Par Jhon Picard Byron*
Soumis à AlterPresse le 27 août 2022
A Zette (Josette Fils) et ses deux filles
Samedi 20 août 2022, 6:15 du matin. Des riverains de Tabarre ont entendu des rafales d’armes automatiques. Un peu plus tard, vers 8:00, on a su ce qui s’était passé. Sur la rive nord de la rivière Grise, à hauteur du pont de Tabarre, une dizaine de personnes ont été sauvagement assassinées par des bandits armés : des pilotes de moto-taxis, ainsi que d’autres usagers de la voie publique. La famille Desanclos a été particulièrement affectée. L’épouse de notre camarade Jean Simson et ses deux filles ont été tuées.
Cette tuerie de trop est une illustration de la situation de terreur généralisée à laquelle est confrontée la population haïtienne depuis quelques temps. Bien naïf serait de croire que l’on est face à ce qu’on a l’habitude d’appeler chez nous l’insécurité. Comment en est-on arrivé là ? Comment peut-on s’en sortir ?
Cette terreur est une des conséquences directes, un des résultats, de l’instrumentalisation de voyous jouant au caïd (bases, gangs, etc.) par certains leaders, mouvements et partis politiques. Même s’il est nécessaire de considérer une toile de fond beaucoup plus complexe dans un contexte de décomposition de l’appareil étatique entre autres, arrêtons-nous pour l’instant sur cette cause qui n’est pas exclusive. En effet, durant les trois dernières décennies, certains politiciens ont traité avec les gangs et les groupes armés dans le cadre de mobilisations politiques, de campagnes et d’opérations électorales, de répressions de mouvements de contestation. Les acteurs politiques, qui n’en ont pas fait usage, ne sont pas légion. On conçoit les rares partis qui ne rentrent pas dans la danse comme des partis qui ne font pas vraiment de “la politique”. La situation s’est amplifiée énormément au cours de cette dernière décennie d’exercice du pouvoir d’État par le Pati haitien tèt kale / Phtk (Michel Martelly, Jovenel Moïse et Ariel Henry).

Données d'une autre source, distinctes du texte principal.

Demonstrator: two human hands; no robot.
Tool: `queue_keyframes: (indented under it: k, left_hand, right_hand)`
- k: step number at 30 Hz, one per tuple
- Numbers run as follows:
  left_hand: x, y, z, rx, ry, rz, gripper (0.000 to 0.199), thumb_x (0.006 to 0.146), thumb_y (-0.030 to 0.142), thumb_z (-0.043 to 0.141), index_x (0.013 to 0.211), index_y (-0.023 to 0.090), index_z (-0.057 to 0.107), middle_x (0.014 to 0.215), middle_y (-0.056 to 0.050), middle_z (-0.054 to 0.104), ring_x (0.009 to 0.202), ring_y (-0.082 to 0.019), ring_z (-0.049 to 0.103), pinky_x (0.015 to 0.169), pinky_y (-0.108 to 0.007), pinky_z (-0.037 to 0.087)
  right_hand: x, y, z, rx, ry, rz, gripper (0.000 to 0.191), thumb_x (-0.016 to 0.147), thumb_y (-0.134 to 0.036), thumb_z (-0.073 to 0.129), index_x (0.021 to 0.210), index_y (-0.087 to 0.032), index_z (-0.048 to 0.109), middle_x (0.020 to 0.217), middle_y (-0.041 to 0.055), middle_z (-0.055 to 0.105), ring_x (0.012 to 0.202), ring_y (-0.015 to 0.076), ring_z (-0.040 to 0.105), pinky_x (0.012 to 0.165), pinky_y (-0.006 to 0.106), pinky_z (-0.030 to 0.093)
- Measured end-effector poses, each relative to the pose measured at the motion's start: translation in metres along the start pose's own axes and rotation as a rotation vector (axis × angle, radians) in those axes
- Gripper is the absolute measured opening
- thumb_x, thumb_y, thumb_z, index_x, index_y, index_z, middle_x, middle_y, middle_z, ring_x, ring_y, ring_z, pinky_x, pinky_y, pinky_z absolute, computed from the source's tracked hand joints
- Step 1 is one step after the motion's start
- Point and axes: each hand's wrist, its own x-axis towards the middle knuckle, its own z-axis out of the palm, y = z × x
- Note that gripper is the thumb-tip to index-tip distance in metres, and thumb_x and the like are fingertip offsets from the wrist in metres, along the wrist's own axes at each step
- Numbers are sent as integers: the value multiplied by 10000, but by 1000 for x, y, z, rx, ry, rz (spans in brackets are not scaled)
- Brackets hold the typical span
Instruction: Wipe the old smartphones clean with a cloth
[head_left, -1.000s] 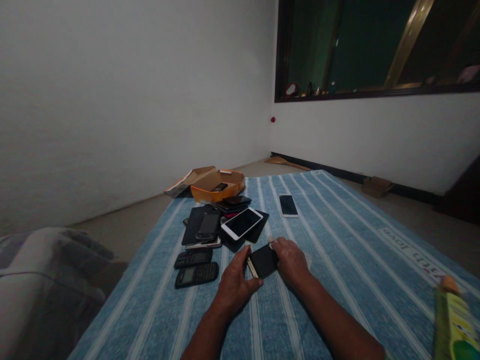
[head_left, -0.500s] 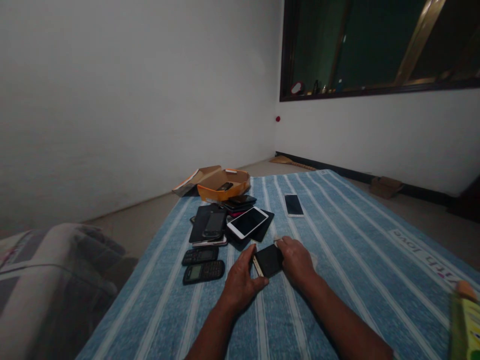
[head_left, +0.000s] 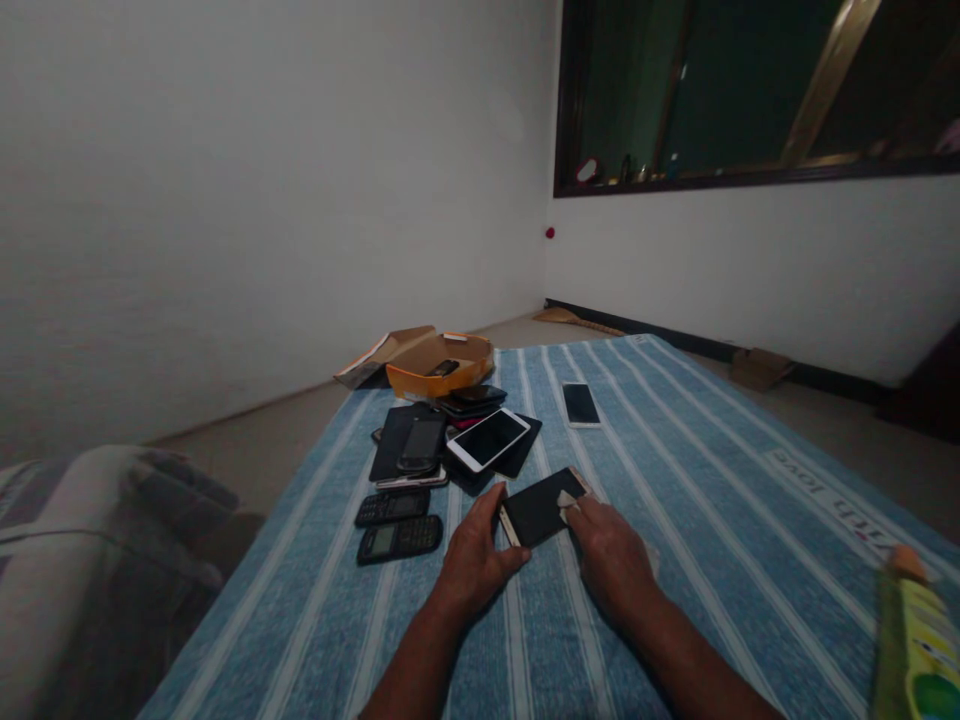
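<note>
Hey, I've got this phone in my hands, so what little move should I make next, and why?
I'd probably draw the white wipe across the phone toward your left hand. Your right hand holds it near one end of the screen, most of which is uncovered, while your left hand grips the other end, which should help steady it.

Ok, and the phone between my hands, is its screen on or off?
Off, it seems: the phone's screen is dark, with no lit image; the white wipe in your right hand hides a small part.
</note>
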Motion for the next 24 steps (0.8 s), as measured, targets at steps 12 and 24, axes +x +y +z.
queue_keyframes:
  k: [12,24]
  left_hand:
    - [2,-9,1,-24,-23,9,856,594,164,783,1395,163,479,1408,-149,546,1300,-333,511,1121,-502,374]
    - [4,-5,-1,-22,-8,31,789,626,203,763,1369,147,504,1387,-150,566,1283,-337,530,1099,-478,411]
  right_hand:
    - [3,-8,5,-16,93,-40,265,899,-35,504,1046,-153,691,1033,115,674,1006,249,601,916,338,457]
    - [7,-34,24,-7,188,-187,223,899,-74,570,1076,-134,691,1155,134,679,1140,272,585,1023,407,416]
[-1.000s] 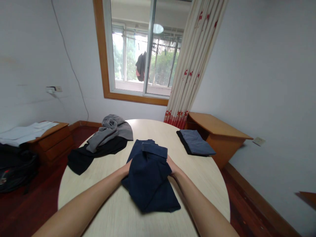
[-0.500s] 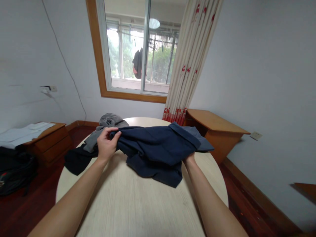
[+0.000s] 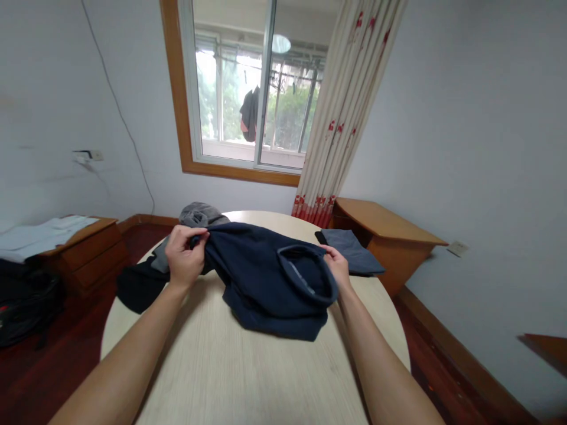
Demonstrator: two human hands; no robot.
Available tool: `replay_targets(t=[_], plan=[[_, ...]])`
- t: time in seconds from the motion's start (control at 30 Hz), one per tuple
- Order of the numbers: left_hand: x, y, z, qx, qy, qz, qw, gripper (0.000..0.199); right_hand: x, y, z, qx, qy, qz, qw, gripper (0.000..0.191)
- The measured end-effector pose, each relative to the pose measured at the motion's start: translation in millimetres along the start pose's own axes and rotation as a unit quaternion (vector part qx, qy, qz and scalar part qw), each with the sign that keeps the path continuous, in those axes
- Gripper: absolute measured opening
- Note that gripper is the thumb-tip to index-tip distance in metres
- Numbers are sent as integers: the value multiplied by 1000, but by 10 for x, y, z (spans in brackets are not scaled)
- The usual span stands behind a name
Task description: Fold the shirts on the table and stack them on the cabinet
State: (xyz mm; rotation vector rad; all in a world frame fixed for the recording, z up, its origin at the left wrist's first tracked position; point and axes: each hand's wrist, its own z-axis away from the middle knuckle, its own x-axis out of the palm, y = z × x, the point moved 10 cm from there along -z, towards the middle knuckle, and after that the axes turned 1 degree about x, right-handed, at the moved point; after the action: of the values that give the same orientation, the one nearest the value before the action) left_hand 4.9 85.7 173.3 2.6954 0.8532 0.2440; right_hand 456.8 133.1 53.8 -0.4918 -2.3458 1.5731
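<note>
Between my two hands a navy blue garment (image 3: 252, 265) is stretched sideways above the round table. Its kind I cannot make out. My left hand (image 3: 186, 251) pinches a bunched corner at the garment's left end, thumb against fingers. At the other end my right hand (image 3: 335, 268) grips the edge of a wide banded opening (image 3: 290, 277), which gapes toward me with a pale strip inside it. The lower part of the cloth hangs down close to the tabletop; whether it touches there I cannot tell.
Grey clothing (image 3: 201, 213) and black clothing (image 3: 142, 286) are heaped on the table's left side. Folded grey-blue cloth (image 3: 354, 251) lies at the right edge of the pale round table (image 3: 248, 378). A wooden desk (image 3: 385, 221) stands behind, a drawer cabinet (image 3: 97, 251) at left.
My right hand has raised and turned its end of the garment, so the banded opening now faces me. My left hand has shifted slightly left, keeping its pinch.
</note>
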Motion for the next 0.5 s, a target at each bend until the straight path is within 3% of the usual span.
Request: replay_targets(t=[0.1,0.17,0.3,0.4,0.5], plan=[[-40,-39,13,-20,22,-5,1000,10,52,63,22,23,14,15,1000,42],[-13,-97,38,-43,14,-4,999,13,148,84,77,35,-11,53,998,43],[188,-300,178,-118,-47,28,992,25,625,57,332,41,-200,127,971,49],[445,-431,367,-177,-134,66,973,37,953,0,606,33,-332,175,926,57],[758,-448,634,-181,-273,59,943,54,1084,-55,740,7,-366,245,898,60]])
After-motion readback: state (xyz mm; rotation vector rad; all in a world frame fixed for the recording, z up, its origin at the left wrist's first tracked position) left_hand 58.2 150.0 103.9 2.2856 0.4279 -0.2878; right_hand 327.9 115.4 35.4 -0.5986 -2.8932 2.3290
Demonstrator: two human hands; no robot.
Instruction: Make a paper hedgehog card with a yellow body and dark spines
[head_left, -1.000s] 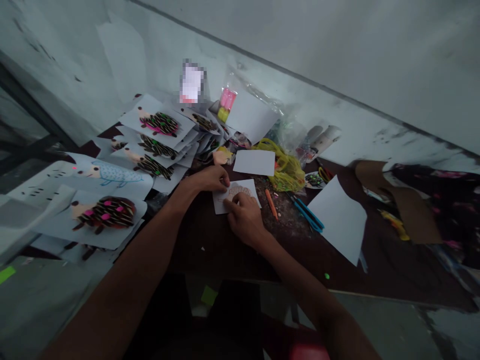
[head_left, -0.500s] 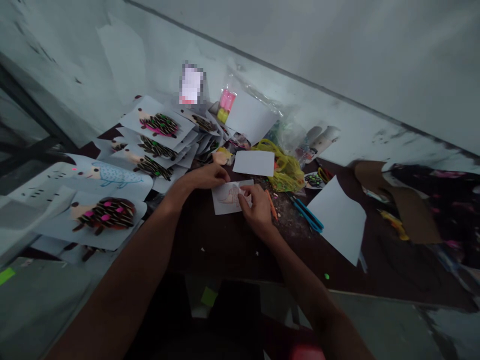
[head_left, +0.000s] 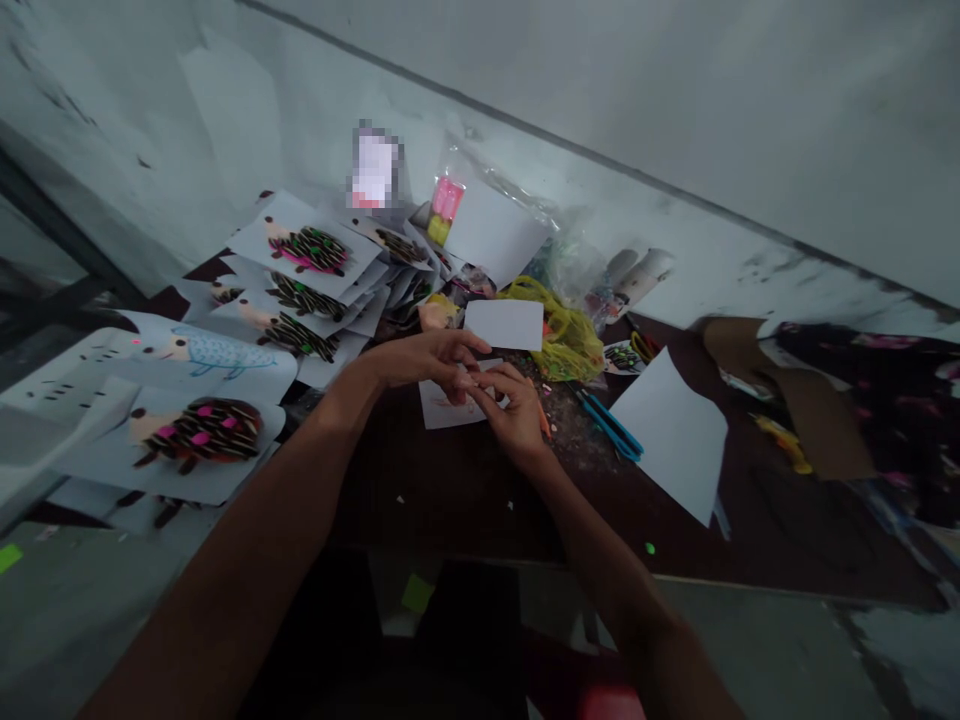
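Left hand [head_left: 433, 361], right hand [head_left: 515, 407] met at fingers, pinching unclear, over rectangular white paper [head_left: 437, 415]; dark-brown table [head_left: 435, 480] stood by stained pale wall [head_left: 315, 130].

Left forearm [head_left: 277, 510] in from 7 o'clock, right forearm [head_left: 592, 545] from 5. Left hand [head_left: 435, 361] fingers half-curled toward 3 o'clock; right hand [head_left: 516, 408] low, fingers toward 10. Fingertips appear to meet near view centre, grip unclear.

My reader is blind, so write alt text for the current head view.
A person's left hand and right hand, fingers close together, are over a small sketched paper on a dark table. Piled hedgehog pictures lie to the left; a yellow bag and blue-handled scissors lie to the right.
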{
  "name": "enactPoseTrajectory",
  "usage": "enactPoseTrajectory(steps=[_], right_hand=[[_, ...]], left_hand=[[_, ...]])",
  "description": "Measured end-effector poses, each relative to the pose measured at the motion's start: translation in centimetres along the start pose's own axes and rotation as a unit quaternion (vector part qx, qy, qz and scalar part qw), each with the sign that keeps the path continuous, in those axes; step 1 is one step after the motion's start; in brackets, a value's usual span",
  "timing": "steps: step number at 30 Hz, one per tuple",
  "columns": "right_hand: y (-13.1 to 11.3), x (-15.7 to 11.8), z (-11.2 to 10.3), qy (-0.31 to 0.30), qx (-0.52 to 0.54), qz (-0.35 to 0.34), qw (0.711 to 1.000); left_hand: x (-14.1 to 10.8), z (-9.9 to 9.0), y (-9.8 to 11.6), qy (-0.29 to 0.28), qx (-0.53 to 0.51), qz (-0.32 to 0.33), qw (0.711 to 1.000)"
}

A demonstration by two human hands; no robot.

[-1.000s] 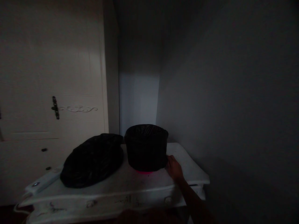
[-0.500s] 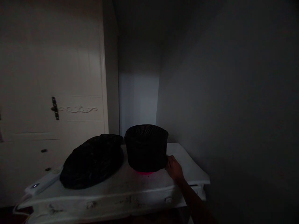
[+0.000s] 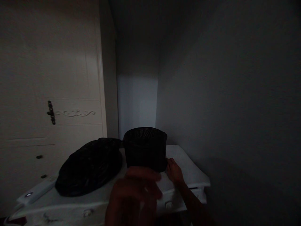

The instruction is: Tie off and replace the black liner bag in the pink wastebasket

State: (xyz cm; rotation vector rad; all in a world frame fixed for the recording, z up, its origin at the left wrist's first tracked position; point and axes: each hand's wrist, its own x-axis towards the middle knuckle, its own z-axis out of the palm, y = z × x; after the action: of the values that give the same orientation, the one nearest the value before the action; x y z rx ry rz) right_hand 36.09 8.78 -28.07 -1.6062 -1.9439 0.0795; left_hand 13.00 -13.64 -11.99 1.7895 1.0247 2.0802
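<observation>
A bin (image 3: 145, 153) with a black trash bag pulled over its rim and sides stands on a white dresser (image 3: 188, 175). My right hand (image 3: 173, 171) is at the bag's lower right edge, its fingers pinched on the black plastic. In front of the bin, nearer the camera, is my left hand (image 3: 135, 191), dark and smeared by motion. It hides the bin's base, and whether its fingers hold anything does not show. A second black plastic bag (image 3: 90, 169), lumpy and bulging, lies left of the bin.
A white power strip (image 3: 35, 192) with a cable lies at the dresser's left end. Behind it is a white wardrobe (image 3: 75, 78) with a dark handle (image 3: 51, 112). Close on the right is a grey wall (image 3: 223, 94). The room is dim.
My left hand has come into view from below, in front of the bin. My right hand keeps its place at the bag's edge. The view has shifted slightly.
</observation>
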Motion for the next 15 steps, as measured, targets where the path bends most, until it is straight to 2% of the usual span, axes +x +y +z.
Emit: enactPoseTrajectory(steps=[2,4,6,8,10,13,15], right_hand=[[-0.1,0.0,0.0,0.002,0.005,0.001,1.0],[-0.2,0.0,-0.1,0.005,0.01,0.002,1.0],[-0.2,0.1,0.0,0.005,0.011,0.001,1.0],[-0.2,0.1,0.0,0.007,0.008,0.003,1.0],[0.0,0.2,0.2,0.011,0.007,0.002,1.0],[0.2,0.3,0.4,0.014,0.008,-0.005,1.0],[0.2,0.3,0.4,0.013,0.007,-0.005,1.0]], left_hand=[[1.3,0.5,-3.2,0.047,-0.01,-0.028,0.998],[2.2,0.5,-8.1,0.133,0.002,-0.1,0.986],[2.5,-0.1,-13.6,0.184,0.054,-0.188,0.963],[2.4,-1.0,-18.6,0.168,0.081,-0.216,0.958],[1.9,-1.6,-22.5,0.106,0.098,-0.232,0.962],[0.9,-2.0,-25.8,-0.001,0.121,-0.242,0.963],[0.3,-2.0,-26.9,-0.026,0.143,-0.237,0.961]])
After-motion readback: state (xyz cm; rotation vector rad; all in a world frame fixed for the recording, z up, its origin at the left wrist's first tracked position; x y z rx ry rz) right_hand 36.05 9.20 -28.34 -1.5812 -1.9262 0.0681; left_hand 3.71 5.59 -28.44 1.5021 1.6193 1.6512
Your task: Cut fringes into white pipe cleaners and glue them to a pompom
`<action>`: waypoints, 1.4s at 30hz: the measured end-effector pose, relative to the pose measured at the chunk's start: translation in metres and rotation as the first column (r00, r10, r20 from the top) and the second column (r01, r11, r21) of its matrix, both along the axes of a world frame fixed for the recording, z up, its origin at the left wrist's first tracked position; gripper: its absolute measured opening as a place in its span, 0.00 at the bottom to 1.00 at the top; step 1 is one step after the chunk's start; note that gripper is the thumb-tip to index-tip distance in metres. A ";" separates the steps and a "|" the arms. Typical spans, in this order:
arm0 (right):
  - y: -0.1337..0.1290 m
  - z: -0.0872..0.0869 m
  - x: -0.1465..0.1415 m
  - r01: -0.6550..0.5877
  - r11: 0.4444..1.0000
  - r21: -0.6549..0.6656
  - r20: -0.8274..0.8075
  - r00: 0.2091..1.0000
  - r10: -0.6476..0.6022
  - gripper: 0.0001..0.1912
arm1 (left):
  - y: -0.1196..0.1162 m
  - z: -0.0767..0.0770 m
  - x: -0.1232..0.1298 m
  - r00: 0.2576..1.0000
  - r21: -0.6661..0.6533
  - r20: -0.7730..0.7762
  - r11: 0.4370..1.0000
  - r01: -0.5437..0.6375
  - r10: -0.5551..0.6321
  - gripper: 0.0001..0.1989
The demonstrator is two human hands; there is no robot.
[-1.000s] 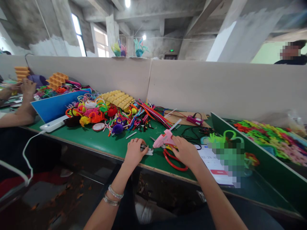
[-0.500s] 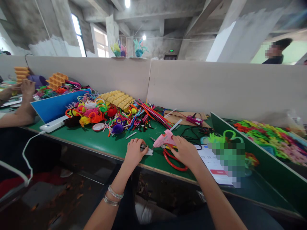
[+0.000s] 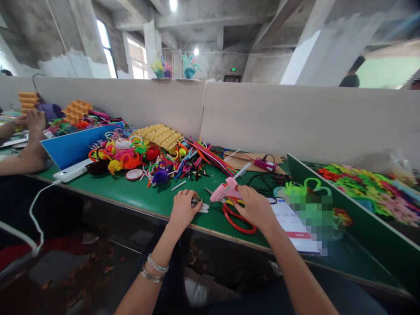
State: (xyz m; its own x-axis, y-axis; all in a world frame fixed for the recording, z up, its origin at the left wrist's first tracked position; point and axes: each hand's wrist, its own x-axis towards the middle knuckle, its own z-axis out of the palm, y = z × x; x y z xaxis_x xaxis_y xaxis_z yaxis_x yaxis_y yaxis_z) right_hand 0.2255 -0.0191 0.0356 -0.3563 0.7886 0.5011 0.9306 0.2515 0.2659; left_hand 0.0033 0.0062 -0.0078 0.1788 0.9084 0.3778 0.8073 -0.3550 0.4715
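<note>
My left hand (image 3: 185,206) rests at the table's front edge, fingers closed around a few short, pale sticks (image 3: 204,208) whose kind I cannot make out. My right hand (image 3: 255,206) grips a pink hot glue gun (image 3: 224,190), with its nozzle pointing left toward those sticks. A translucent glue stick (image 3: 243,169) juts from the gun's back end. Partly under the gun and right hand lie scissors (image 3: 236,224) with red and yellow handles. One white stick (image 3: 179,186) lies on the table beyond my left hand.
Colourful pipe cleaners (image 3: 131,153) are heaped at the back left under a yellow egg tray (image 3: 160,135). A white power strip (image 3: 72,170) stands beside a blue divider (image 3: 82,144). To the right are a tablet (image 3: 295,227), a green divider (image 3: 354,210) and dark cables (image 3: 259,181). A co-worker's hand (image 3: 36,122) shows far left.
Both hands and the glue gun hold nearly the same position. The view has shifted very slightly. In the background at the right, a person has moved left.
</note>
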 end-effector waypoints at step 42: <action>0.001 -0.004 0.004 0.063 0.997 0.044 -0.204 0.978 -0.053 0.19 | -0.002 0.002 0.002 1.000 -0.013 0.015 1.000 -0.001 0.001 0.08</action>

L’arrivée de Michel Martelly (Sweet Micky) à la présidence, avec l’appui déterminant d’une importante fraction du “secteur des affaires”, n’est pas un événement anodin. Elle n’introduit pas une simple amplification du phénomène d’instrumentalisation des gangs.
Loin d’avoir été un changement d’échelle, elle a complètement changé la donne. En investissant l’appareil étatique, le grand banditisme, le crime organisé, s’est offert le bouclier de la légalité. Les bandits légaux sont devenus les parrains exclusifs des caïds au détriment des politiciens. Toutefois, à l’instigation de leurs nouveaux parrains, ils peuvent toujours fournir leurs services criminels aux politiciens traditionnels, qui ont accepté cet état de fait en rejoignant la caravane. Le basculement aura donc été total. Désormais, la grande criminalité, installée au sommet de l’État, donne le ton, y compris à la classe politique. Même si certains opposants seraient enclins à penser être en mesure d’affronter les “bandits légaux” en faisant usage de leurs modes opératoires. Ce qui témoignerait d’une inconséquence certaine de nombres de politiciens.
Actuellement, une situation de terreur est bien installée dans le pays. La violence aveugle, qui a atteint des proportions inégalées ces derniers mois, résulte, selon toute vraisemblance, des règlements de comptes inter-claniques au sein de la coalition des “bandits légaux”. Si les actions récentes de la Police nationale d’Haïti (Pnh) dans la plaine du Cul-de-sac méritent d’être félicitées, des interrogations demeurent : la Pnh ne serait-elle pas impliquée dans le jeu interne des luttes de clans au sein du pouvoir Phtk ? Pourquoi tarde-t-on à lancer une offensive sur Martissant, pour lever le blocus qui touche les quatre départements de la péninsule méridionale du pays ?
Que faire pour sortir définitivement de cette situation ? La réponse à cette question suppose de longues réflexions. Par-delà l’instrumentalisation de la petite criminalité et de la délinquance par les politiciens, il faudra prendre en compte, dans nos réflexions, d’autres aspects de la question sécuritaire : la privatisation des services de sécurité, la décomposition de l’État, la crise généralisée (politique, institutionnelle et sociale), et le déficit d’alternatives. Une réponse efficace ne pourra être que politique avec une priorité absolue : libérer l’appareil étatique de l’emprise de la grande criminalité. Cela nécessite un large consensus socio-politique, qui implique un engagement clair des acteurs politiques autour de cette priorité. Au secteur des affaires également de ne plus feindre l’ignorance ou l’innocence.